**What is expected**
Give again every line from the one with "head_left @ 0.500" through the last line of the data, exactly, and leave out the lines before it.

**Data excerpt**

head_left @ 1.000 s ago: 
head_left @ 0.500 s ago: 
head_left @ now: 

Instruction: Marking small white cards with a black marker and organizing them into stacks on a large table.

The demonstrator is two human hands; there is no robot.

**Answer for this exercise**
head_left @ 0.500 s ago: 
head_left @ now: 

Instruction: Marking small white cards with a black marker and organizing them into stacks on a large table.

The demonstrator is two human hands; there is no robot.

Nothing more remains to be added to this answer.